The period after the Second World War saw a large intake of immigrants, but WA from 1950 on had the third largest Croat population, behind NSW and Victoria. Unlike their pre-war compatriots who came overwhelmingly from the Croatian coast and islands, the new migrants  t much more heterogeneous in their regional and social/occupational background. Those joining ethnic organisations tended to polarise into two groups depending on their attitude to Tito’s Yugoslavia. Older settlers provided a support, social and organisational base for some of the newcomers. Clubs such as the Spearwood-Dalmatinac Soccer and Social club (1962), WA Yugoslav Club (1968) with Galeb Soccer team, Unity Club in Carnarvon emerged from joint endeavours of pre- and post-war migrants, and they cooperated with the Committee of Yugoslav Clubs and Societies (1973).

Villa Dalmacija, an aged care home project in Spearwood was an example of intergenerational cooperation between Western Australians of Croatian ethnicity.

Organisations formed almost exclusively by post-World War Two Croatian settlers with perhaps a different political orientation included the Croatian Community Centre in North Fremantle (1974) which absorbed the Croatian Club (1952),  the Croatian Home (1971) which incorporated the Australian-Croatian Society (1956) and Croatia North Perth Soccer Club (1968), while the Croatian Co-ordinating Committee (1977) was formed as an umbrella organisation for joint activities.

The first Croatian Catholic Church in WA was established in the mid 1930’s in Wanneroo from where emerged the first Croatian-born Catholic priest, Father John (Ivan) Čokolić, who came to Australia from Croatia as a child in the 1920’s. In the post-war period, the Croatian Catholic Mission was established in Fremantle to meet the spiritual needs of Croatian migrants, and Father Večeslav Šupuk, Father Nikola Čabraja and Father Josip Vidakovič helped the mission to achieve the role it now plays in the community.

Numerous Western Australians of Croatian descent have become well known for their contributions in particular fields, some of the more significant being Ralph Pervan, Joško Petković (Academia) John Yovich, (Medicine) David Andrich (education), Ralph Sarich (engineering) John Kosovich & Jim Talijancich (Viticulture) Sumich family (Large-scale market gardening), Ray Gabelich, John Gerovich, John Rocchi, Andrew Vlahov (Sport), Vincent Serventy (environmentalism/conservation).

Others have received Queens/Australian honours for their services to the community such as Petar Beor and Alex Banovich, while Leslie Thomas Starcevich was awarded the Victoria Cross for his valour as a Private in the Australian Army in Borneo in World War Two.

The 1996 Census was the first to show Croatia as a separate/distinct country of birth – recording a figure of 4,151 Croatian-born, 9% of the total for Australia, while 6,211 people stated they speak Croatian at home.

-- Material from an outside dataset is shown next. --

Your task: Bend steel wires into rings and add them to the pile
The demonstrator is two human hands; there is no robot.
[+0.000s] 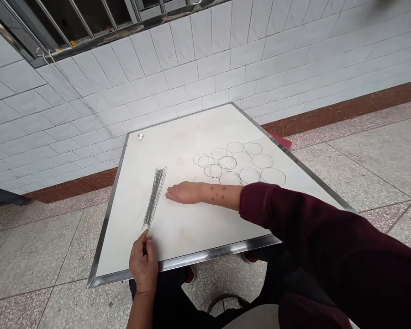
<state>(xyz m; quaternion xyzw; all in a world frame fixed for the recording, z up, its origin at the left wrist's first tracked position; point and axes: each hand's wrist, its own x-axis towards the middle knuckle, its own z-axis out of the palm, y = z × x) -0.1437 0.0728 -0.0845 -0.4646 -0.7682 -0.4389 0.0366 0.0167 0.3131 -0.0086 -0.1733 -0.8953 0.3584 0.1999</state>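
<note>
A bundle of thin, dark, straight wires point(154, 198) lies lengthwise on the left half of the white table point(188, 233). My left hand point(144, 262) is at the bundle's near end, its thumb and forefinger closed together where the wire ends meet the fingertips. My right hand point(184, 192) reaches in from the right, palm down and fingers stretched out, just to the right of the bundle. Nothing shows in it, though its underside is hidden. Beyond my right forearm are several thin wire rings point(263, 160), some overlapping, spread over the right half of the table.
A small white and red object point(140, 136) sits near the table's far left corner. A metal trim point(219, 251) edges the table, which stands by a white tiled wall point(192, 73). Something red point(281, 142) shows past the right edge. My legs are under the near side.
</note>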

These figures may be somewhat distorted as some Croats may have stated their place of birth as Yugoslavia thus statistically boosting the number of Yugoslavs in the State. The impact of such a distortion is significant particularly in terms of funding for Croatian organisations. Though a relatively small ethnic group in terms of birthplace, and while they have at specific times of crisis such as in World War One and during the Depression been resented through no fault of their own but merely due to their presence, Western Australians of Croatian origin have become a well-integrated and respected community group.